#### [Directions for this task]
Please print every line from the one containing "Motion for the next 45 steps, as" through the last line of the records below, exactly as written and nothing more.

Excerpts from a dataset
------------

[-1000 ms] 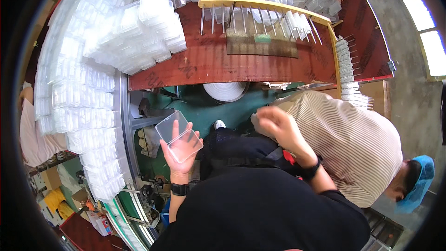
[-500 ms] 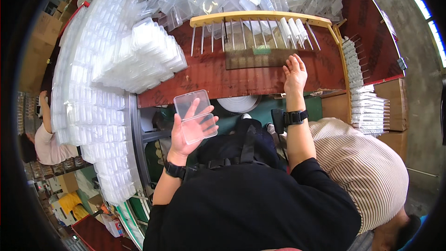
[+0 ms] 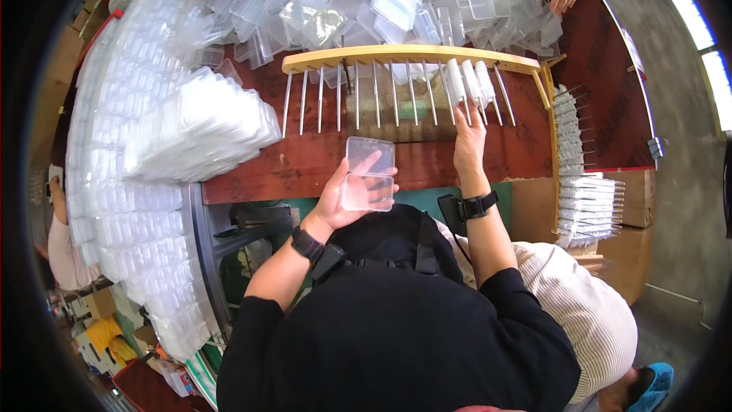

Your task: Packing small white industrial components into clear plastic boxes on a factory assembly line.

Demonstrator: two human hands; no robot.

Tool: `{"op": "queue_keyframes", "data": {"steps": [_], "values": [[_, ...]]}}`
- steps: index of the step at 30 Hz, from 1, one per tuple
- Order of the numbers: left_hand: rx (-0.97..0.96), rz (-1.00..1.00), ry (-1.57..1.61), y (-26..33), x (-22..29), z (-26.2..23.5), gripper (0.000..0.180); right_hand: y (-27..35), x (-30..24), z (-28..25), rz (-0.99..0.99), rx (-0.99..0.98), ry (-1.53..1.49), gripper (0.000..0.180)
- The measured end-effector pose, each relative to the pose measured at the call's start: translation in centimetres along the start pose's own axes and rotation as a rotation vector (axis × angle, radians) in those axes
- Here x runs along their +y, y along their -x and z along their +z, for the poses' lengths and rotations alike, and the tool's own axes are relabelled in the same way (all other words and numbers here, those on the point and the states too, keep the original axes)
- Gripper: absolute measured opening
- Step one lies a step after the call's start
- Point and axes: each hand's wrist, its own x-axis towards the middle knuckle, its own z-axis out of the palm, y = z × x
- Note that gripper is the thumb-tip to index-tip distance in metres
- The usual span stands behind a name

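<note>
While the left hand [image 3: 341, 197] sits palm up with fingers spread, it's holding a clear hinged box [image 3: 369, 173], lid flipped open, on the wearer's side of the wooden rack [image 3: 412, 53]. Right hand [image 3: 470, 141] has its fingers up by the lower ends of the white rolls [image 3: 470, 82] on that rack; can't tell if they're pinching. Loose clear boxes [image 3: 328, 8] heap up beyond the rack. Dark printing [image 3: 614, 126] marks the red tabletop [image 3: 606, 76] right of the rack, too faint to read.
</note>
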Motion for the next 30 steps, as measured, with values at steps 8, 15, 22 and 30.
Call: {"op": "queue_keyframes", "data": {"steps": [8,15,22,30], "values": [[-0.111,-0.093,0.068,-8.5,0.7,0.0,0.064,-0.5,-1.5,0.5,0.007,-0.012,0.007,0.044],[-0.127,-0.065,0.156,-11.5,0.6,1.1,0.064,-0.9,-1.2,0.3,0.137,0.005,-0.051,0.036],[-0.055,-0.037,0.164,-13.1,0.4,1.1,0.064,-1.4,-0.4,-0.3,0.232,-0.119,-0.101,0.032],[-0.023,-0.013,0.167,-13.8,0.2,1.9,0.061,-1.6,-1.0,-0.5,0.23,-0.209,-0.156,0.031]]}}
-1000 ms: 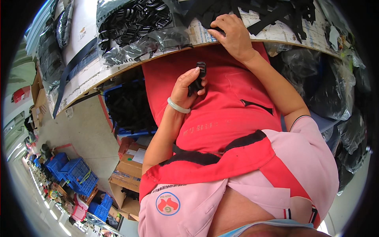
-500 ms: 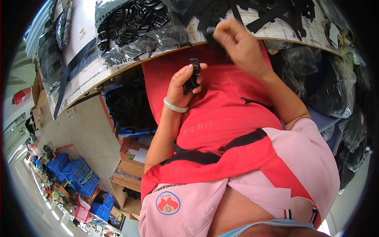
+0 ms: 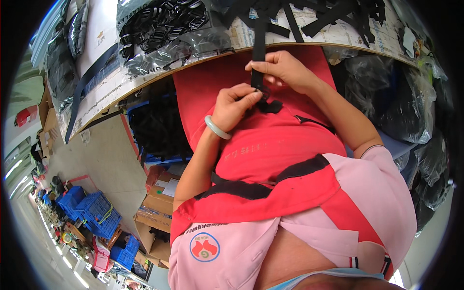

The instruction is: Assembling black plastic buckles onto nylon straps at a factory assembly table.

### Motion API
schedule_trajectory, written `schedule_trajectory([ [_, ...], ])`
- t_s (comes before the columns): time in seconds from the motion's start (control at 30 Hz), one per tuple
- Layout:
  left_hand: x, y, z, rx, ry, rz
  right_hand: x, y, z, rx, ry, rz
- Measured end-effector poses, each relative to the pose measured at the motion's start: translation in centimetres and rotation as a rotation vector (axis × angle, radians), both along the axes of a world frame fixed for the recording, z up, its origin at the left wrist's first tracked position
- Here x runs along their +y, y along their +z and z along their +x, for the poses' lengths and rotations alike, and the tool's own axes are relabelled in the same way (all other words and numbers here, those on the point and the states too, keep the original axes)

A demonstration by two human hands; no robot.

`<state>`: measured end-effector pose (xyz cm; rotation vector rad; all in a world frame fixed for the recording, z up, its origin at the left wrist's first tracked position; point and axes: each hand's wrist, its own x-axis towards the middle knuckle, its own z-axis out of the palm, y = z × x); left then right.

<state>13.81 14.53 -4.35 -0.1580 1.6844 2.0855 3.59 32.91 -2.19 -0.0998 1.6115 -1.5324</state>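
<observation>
The white-topped worktop [image 3: 104,19] spanned the far side, its front edge bowed by the lens. Nearer the body, a red apron [image 3: 251,159] covered the person's front. Dark-filled clear plastic bags [image 3: 406,108] sat under the worktop at the right, and a blue crate [image 3: 166,160] stood under it at the left. On top, an opened clear bag [image 3: 188,47] held many black buckles [image 3: 159,26], and right of it lay a loose scatter of black straps [image 3: 333,21]. One long black strap [image 3: 259,43] hung from among these over the front edge, down in front of the apron. The right hand [image 3: 285,72] had its grip pinching that strap, thumb laid across it. The left hand [image 3: 234,104], lower down, had its grip pressed together at the fingertips; a pale bracelet [image 3: 217,128] ringed its wrist. Smallest was the black buckle [image 3: 261,93] pinched there, partly hidden, at the strap's lower part, with a short black tail sticking out below.
</observation>
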Motion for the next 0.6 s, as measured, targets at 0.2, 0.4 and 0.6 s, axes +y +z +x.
schedule_trajectory([
  [0.2, 0.6, -1.4, 0.8, 0.270, 0.132, -0.211, 0.5, 1.7, -4.2, 0.193, -0.230, -0.094],
  [0.4, -1.5, 0.7, -0.7, -0.026, 0.478, -0.014, -1.3, 2.8, 0.8, 0.104, 0.089, -0.097],
  [0.6, -0.8, -0.7, -0.2, 0.262, 0.467, -0.119, -2.5, 1.8, 2.3, -0.098, 0.017, -0.170],
])
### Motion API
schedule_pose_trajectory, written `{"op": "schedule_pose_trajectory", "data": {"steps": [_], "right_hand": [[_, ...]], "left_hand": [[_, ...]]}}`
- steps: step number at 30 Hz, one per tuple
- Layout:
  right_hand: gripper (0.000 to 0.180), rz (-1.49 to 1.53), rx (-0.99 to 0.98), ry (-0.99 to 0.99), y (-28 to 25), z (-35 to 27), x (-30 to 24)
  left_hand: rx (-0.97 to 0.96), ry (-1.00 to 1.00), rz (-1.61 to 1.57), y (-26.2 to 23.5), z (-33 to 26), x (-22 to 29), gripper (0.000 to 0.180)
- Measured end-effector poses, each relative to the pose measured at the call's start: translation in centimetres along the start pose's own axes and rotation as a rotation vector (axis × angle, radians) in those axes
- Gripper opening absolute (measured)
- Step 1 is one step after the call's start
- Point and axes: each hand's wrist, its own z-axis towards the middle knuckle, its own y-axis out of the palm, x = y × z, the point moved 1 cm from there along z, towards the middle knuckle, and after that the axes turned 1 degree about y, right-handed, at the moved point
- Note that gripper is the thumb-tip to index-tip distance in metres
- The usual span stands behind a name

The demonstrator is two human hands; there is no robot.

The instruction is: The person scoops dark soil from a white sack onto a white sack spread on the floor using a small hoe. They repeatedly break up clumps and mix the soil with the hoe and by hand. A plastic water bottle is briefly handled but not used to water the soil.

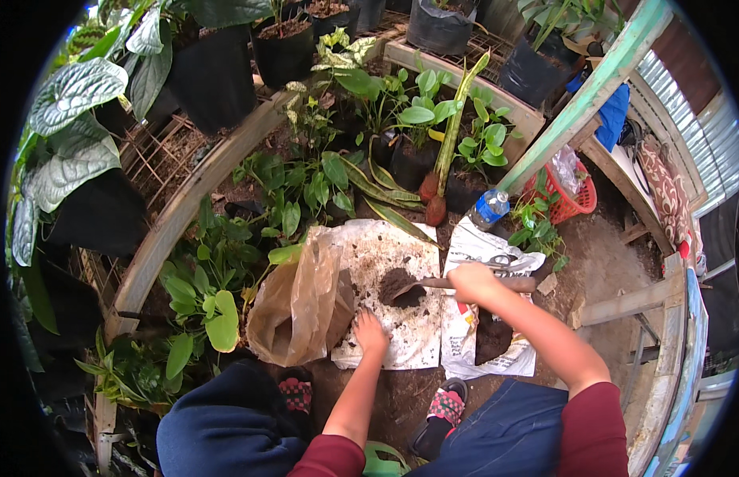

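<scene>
My right hand is closed round the wooden handle of a trowel. The trowel's blade points left, into a small heap of dark soil on a soil-stained white sheet. My left hand lies on that sheet with its fingers stretched out, close beside a brownish clear plastic bag. The bag stands with its mouth gaping; its inside is only partly visible. Under my right arm a printed white sack has dark soil showing in its opening.
Scissors rest on the sack's far end, near a water bottle. Uprooted snake plants lie beyond the sheet. Leafy plants crowd the left; a red basket and a green post stand right.
</scene>
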Motion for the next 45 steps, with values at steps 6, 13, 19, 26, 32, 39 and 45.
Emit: {"op": "schedule_pose_trajectory", "data": {"steps": [6,13,19,26,32,39,45], "right_hand": [[0.029,0.584,-0.221,0.152,1.3,-0.8,9.8],[0.033,0.382,0.215,0.3,10.0,-2.1,8.9],[0.031,0.219,0.655,0.096,11.9,-3.8,9.6],[0.03,0.26,0.335,0.133,14.8,-1.5,11.9],[0.03,0.309,0.337,0.081,14.9,-2.6,11.4],[0.034,0.372,0.414,0.077,15.9,-3.9,11.8],[0.034,0.435,0.406,0.15,16.2,-3.9,12.7]], "left_hand": [[0.015,-0.05,-0.291,-1.2,0.2,0.4,0.088],[0.256,0.117,-0.408,-3.3,0.6,2.5,0.059],[0.334,0.105,-0.581,-5.0,1.7,3.1,0.05],[0.167,0.352,-0.528,-4.8,0.7,7.4,0.056],[0.141,0.271,-0.294,-3.9,0.7,9.6,0.058],[-0.041,0.118,-0.231,-3.7,2.2,6.1,0.06],[0.122,0.356,-0.441,-4.2,0.0,7.6,0.071]]}}
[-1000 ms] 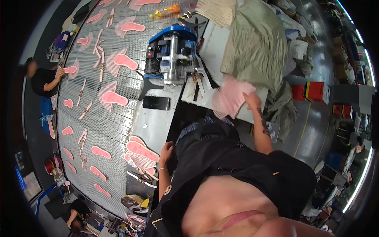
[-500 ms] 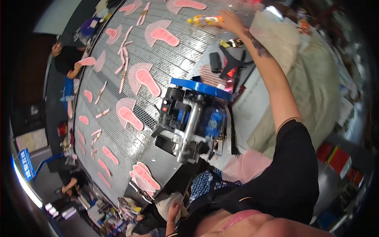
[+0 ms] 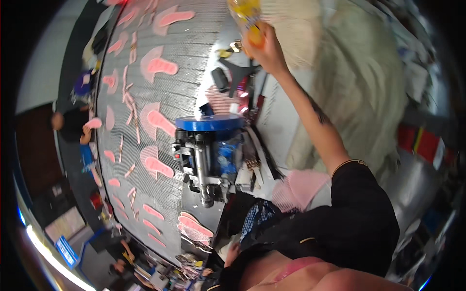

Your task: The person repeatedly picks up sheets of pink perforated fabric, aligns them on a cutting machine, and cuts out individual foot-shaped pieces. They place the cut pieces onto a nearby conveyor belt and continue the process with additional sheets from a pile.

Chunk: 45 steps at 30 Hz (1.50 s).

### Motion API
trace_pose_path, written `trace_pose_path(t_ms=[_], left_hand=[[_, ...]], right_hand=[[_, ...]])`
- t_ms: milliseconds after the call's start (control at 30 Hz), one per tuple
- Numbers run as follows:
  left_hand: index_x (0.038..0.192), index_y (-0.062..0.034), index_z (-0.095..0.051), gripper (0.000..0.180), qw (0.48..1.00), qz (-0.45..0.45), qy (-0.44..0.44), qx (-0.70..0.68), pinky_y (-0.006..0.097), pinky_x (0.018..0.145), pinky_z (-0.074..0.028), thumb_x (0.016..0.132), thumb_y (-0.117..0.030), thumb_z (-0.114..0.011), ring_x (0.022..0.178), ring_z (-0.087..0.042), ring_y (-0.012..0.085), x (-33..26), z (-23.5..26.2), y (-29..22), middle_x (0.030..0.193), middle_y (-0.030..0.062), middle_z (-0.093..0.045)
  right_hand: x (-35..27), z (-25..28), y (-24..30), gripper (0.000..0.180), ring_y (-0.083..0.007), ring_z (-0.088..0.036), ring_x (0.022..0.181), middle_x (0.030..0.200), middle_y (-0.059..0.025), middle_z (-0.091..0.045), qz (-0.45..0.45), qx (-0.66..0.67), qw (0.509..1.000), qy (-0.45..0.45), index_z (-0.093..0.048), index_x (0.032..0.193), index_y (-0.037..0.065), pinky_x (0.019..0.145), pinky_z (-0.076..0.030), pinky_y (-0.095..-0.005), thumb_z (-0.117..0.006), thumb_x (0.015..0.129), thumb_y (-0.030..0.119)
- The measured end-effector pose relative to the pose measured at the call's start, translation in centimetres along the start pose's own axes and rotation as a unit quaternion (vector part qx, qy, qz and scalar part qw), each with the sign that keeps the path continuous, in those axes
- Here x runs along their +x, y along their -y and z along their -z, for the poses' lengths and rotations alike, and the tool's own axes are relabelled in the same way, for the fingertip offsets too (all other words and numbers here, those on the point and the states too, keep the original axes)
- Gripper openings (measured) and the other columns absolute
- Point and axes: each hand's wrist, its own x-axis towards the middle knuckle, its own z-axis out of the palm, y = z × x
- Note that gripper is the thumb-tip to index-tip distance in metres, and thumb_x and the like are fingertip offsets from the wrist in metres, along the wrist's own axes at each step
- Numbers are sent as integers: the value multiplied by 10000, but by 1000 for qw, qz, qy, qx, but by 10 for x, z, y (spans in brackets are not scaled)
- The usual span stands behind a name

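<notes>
My right hand [image 3: 266, 51], on an outstretched arm at the top, is closed round the lower part of a clear bottle [image 3: 245, 12] of yellow-orange drink. The bottle's upper end runs off the top edge of the picture. Under that hand lie a wristwatch-like item [image 3: 235, 46], a dark flat object [image 3: 238, 72] and a small black case [image 3: 220, 80]. My left hand [image 3: 232, 254] shows only in part at the lower edge, by my dark clothing; its fingers are blurred and I cannot tell what they hold.
A mesh conveyor [image 3: 167, 99] carries rows of pink insoles [image 3: 159, 166] and straps. Beside it stands a machine with a blue round top [image 3: 208, 123]. Stacked pink soles [image 3: 194, 225] lie at the near end. Pale cloth [image 3: 349, 92] covers the right side. Other people [image 3: 73, 123] work across the belt.
My right hand has drawn the bottle back from over the belt and lifted it closer, tilting it upright. The whole view has turned and shifted. My left hand is now more hidden.
</notes>
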Motion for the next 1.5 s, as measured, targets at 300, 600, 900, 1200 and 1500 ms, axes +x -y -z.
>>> trace_pose_path(t_ms=[300,600,900,1200,1500], left_hand=[[1250,-22,-539,355,985,-30,97,-143,245,727,-495,920,-143,-589,872,-624,133,91,50,-133,1050,85,-653],[1215,9,-576,321,898,-324,269,127,282,872,-468,940,-152,-543,993,-612,162,124,-29,-280,1068,102,-662],[1146,-4,-599,267,785,-514,279,204,312,808,-511,887,-59,-565,939,-651,198,110,-161,-419,1042,120,-674],[1418,-113,-374,699,627,-631,89,447,491,1088,-300,801,-152,-701,1355,-295,384,104,-298,-526,1464,172,-318],[1394,-82,-417,657,597,-607,-34,524,537,1075,-273,790,-192,-650,1292,-318,411,166,-317,-508,1416,192,-351]], right_hand=[[-361,235,209,673,-145,-491,1157,1222,-32,-508,-472,147,863,102,-353,1393,30,1013,-373,-302,-678,816,149],[-470,236,235,573,-118,-500,1065,1115,-17,-508,-402,65,904,-131,-412,1305,59,948,-402,-284,-678,801,110],[-548,293,243,439,-144,-621,919,1026,-52,-605,-436,5,752,-495,-525,1157,50,791,-497,-293,-719,794,201],[-640,396,78,308,-146,-660,666,836,-54,-647,-538,161,605,-565,-598,1016,68,552,-540,-263,-704,819,280],[-508,513,-124,691,-270,-630,1003,1123,-155,-631,-500,-72,695,-511,-536,1246,-7,840,-489,-362,-757,751,422]])
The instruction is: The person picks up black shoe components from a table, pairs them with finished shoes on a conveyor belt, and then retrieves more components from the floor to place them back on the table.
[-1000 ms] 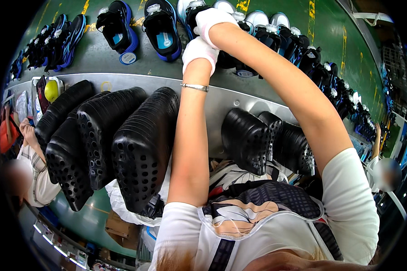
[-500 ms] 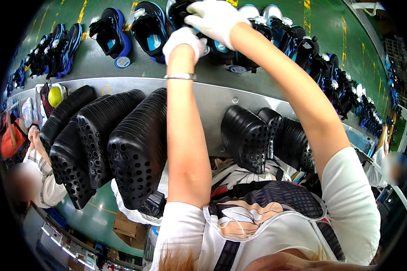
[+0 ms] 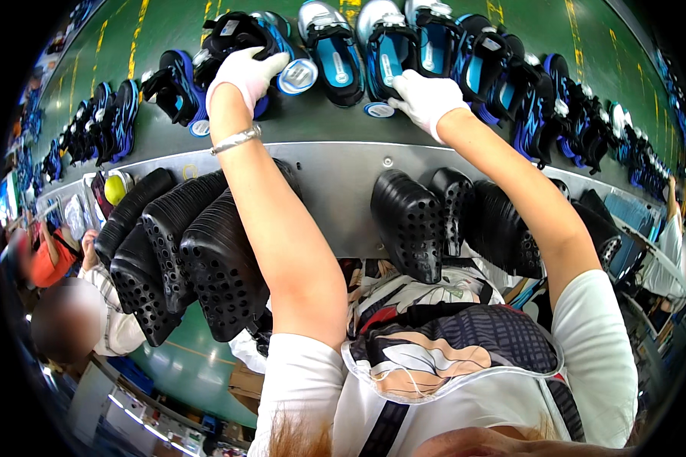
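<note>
Both my hands wear white gloves and reach over a row of shoes on a green surface. My left hand [image 3: 245, 78] is closed on a dark shoe [image 3: 236, 34], which sits tilted among its neighbours; its fingertips are partly hidden. Beside that hand is a round blue-and-white tag [image 3: 297, 76]. My right hand [image 3: 428, 99] has its fingers bent around the heel of a silver-toed sneaker [image 3: 391, 49] with a blue insole. Another round tag [image 3: 379, 110] lies by that heel. Between my hands stands a second silver-toed sneaker [image 3: 334, 57].
A metal ledge [image 3: 335, 183] runs along the near side. Stacks of black perforated shoe-shaped pieces [image 3: 225, 263] rest on it at left, more such pieces [image 3: 408, 225] at right. Further sneakers [image 3: 114, 126] line the green surface. People work at both sides.
My hands have come apart: the left has moved left onto the dark shoe, the right down to the silver-toed sneaker's heel. More silver-toed sneakers now show in the middle.
</note>
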A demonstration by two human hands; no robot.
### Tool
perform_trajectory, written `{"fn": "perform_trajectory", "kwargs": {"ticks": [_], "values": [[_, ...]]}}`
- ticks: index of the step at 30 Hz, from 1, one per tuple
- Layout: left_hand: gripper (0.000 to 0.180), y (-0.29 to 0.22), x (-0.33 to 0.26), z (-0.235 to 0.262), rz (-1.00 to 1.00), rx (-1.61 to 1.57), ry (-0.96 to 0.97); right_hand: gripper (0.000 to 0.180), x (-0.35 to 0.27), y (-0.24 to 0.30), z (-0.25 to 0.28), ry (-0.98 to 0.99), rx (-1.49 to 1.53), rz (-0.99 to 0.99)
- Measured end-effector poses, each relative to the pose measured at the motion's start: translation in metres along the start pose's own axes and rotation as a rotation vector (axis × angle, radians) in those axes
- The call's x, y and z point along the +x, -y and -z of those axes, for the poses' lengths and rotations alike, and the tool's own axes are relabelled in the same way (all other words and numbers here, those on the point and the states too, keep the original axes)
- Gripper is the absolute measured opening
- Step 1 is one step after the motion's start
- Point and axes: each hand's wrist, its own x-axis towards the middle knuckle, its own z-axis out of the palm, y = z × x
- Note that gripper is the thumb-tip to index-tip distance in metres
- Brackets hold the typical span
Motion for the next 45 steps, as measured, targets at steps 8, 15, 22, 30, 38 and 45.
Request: {"fn": "perform_trajectory", "kwargs": {"ticks": [8, 15, 22, 30, 38, 45], "values": [[0.039, -0.026, -0.062, -0.074, -0.282, 0.204, -0.525, 0.029, -0.017, -0.042, 0.020, -0.032, 0.017, -0.075], [0.036, -0.032, -0.059, -0.127, -0.347, 0.410, -0.334, 0.026, -0.052, -0.067, 0.036, -0.292, 0.031, -0.067], [0.043, -0.012, -0.091, -0.135, -0.384, 0.031, -0.446, 0.031, -0.205, 0.010, 0.042, 0.117, 0.281, 0.169], [0.037, -0.011, -0.185, -0.120, -0.228, -0.109, -0.343, 0.045, -0.236, 0.042, -0.013, -0.140, 0.147, 0.131], [0.034, -0.001, -0.235, -0.124, -0.177, -0.116, -0.301, 0.037, -0.235, 0.039, -0.013, -0.174, 0.192, 0.167], [0.049, -0.011, -0.260, -0.106, -0.132, -0.706, -0.117, 0.040, -0.264, 0.042, 0.059, -0.265, 0.323, 0.172]]}}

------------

#### [Output of the exercise]
Motion for the next 45 steps, as measured, targets at steps 8, 15, 22, 30, 38 and 45.
Request: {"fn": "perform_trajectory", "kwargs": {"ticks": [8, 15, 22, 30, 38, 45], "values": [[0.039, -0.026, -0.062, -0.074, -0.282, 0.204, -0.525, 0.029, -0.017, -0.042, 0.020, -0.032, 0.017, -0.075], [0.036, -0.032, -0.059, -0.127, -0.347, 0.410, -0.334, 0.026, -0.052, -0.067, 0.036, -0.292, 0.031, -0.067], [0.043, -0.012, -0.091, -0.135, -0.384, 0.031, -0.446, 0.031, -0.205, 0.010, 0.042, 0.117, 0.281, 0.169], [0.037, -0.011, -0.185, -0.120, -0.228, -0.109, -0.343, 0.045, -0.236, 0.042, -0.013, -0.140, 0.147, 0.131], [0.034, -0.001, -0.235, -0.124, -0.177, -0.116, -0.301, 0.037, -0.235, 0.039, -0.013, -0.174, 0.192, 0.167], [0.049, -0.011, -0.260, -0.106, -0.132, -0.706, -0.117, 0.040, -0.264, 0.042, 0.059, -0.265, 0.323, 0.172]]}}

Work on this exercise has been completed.